In its latest annual return, for the year ending March 2021, the Foundation for Anti-Aging Research reported making about $1.1m in grants and donations. It also had $370,000 in other expenses. 

The foundation received no donations and appears to make most of its income through investments. Under the accumulated funds section of the report, it reported almost $5.5m in capital contributed by owners or members.

Both foundations list the same Wellington property on Tinakori Road as their address and have the same email. The email and the property are both associated with Wellington lawyer Gordon Stewart. 

But it was Faloon, not Stewart, who ended up stepping in to answer BusinessDesk’s questions. 

In a lengthy emailed statement – which he ended with the novel sign-off “for longer life” – the American immortalist outlined a tale of what could have been in NZ. 

Cam Christie

It all starts with a man who used to run a motel in Ōtaki and who, after his death from cancer in 2013, was shipped to Michigan in the US to be cryopreserved inside a vat of liquid nitrogen.

In 1999 in Wellington, Cam Christie had met with a representative of the Cryonics Institute, the Michigan-based facility offering cryonic suspension for humans and pets. 

According to Faloon, they discussed the science and practicality of cryonics for New Zealanders, particularly the challenge posed by the distance to facilities in the US. 

Christie was an active promoter of cryonics, Faloon said. 

“He had the hope of being cryonically preserved to benefit from cures discovered after the time of his legal death. But he viewed cryonics as a backup plan, which is why he also wanted to promote anti-ageing therapies.”

Christie supported the founding of the Foundation for Anti-Aging Research in 1999 and served on its oversight committee, as did Kent.

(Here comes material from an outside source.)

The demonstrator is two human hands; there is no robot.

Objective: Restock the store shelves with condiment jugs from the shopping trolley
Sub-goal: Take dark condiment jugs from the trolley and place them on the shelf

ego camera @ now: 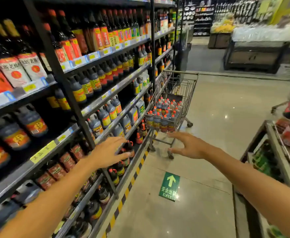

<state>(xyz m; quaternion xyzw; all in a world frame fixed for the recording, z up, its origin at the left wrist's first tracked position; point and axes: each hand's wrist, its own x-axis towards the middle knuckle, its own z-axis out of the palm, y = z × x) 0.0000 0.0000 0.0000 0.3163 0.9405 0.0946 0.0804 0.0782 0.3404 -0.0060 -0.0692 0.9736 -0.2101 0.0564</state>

The foundation was established, Faloon said, for purposes that included setting up a charitable hospital to study the diseases of ageing and provide innovative therapies to thwart degenerative illnesses such as cancer. It currently provides grants to charities involved in anti-ageing research.

Faloon said the science had got to a point where funds could be used to study human age reversal, hence the large grants made around 2021.

While the foundation has not sought or taken donations from New Zealanders or made any grants to researchers here, he said NZ seemed like a suitable choice for life extension research charities due to its political stability and respect for the rule of law.

“Although activism for cryonics and anti-ageing therapies is currently not as great in NZ as it is in other countries, maintaining charities in NZ for these purposes seems prudent for the ultimate benefit of New Zealanders as well as for others in all countries.”

Unfortunately, the planned hospital project never eventuated.

Tragic circumstances

A year after the foundation was established, in 2000, Kent was diagnosed with terminal cancer, Faloon claimed. He went on to describe in detail the experimental treatment Kent received. It was this kind of treatment, Faloon said, that the foundation had hoped to provide in its planned hospital. Christie died in 2013.

As for the Foundation for Reversal of Solid State Hypothermia, Faloon said it lost out on a large grant which had been pledged to it to carry out reanimation research due to the delays in confirming its charitable status.

“In summation, several tragic circumstances that occurred since the founding of the charities are why there is not a charitable hospital,” he said.

“Saul Kent does not have the mental energy he did in 1999, Cam Christie is cryopreserved, and the charity’s benefactors (including Saul Kent and me) have moved on to other charitable endeavours.”

“We set up these charities to try and advance medical research from NZ; unfortunately, that hasn’t happened."

Faloon also wanted to point out that neither he, Kent nor Christie expected to be compensated for the work they did for the charities and that the people who established them had performed their fiduciary duties with competence and integrity.

Meanwhile, the work to defeat death continues.

"Saul Kent and I continue to support a lot of the charitable research personally,” Faloon said, "and thank goodness many billionaires have started contributing significant resources to the cause of defeating biological ageing."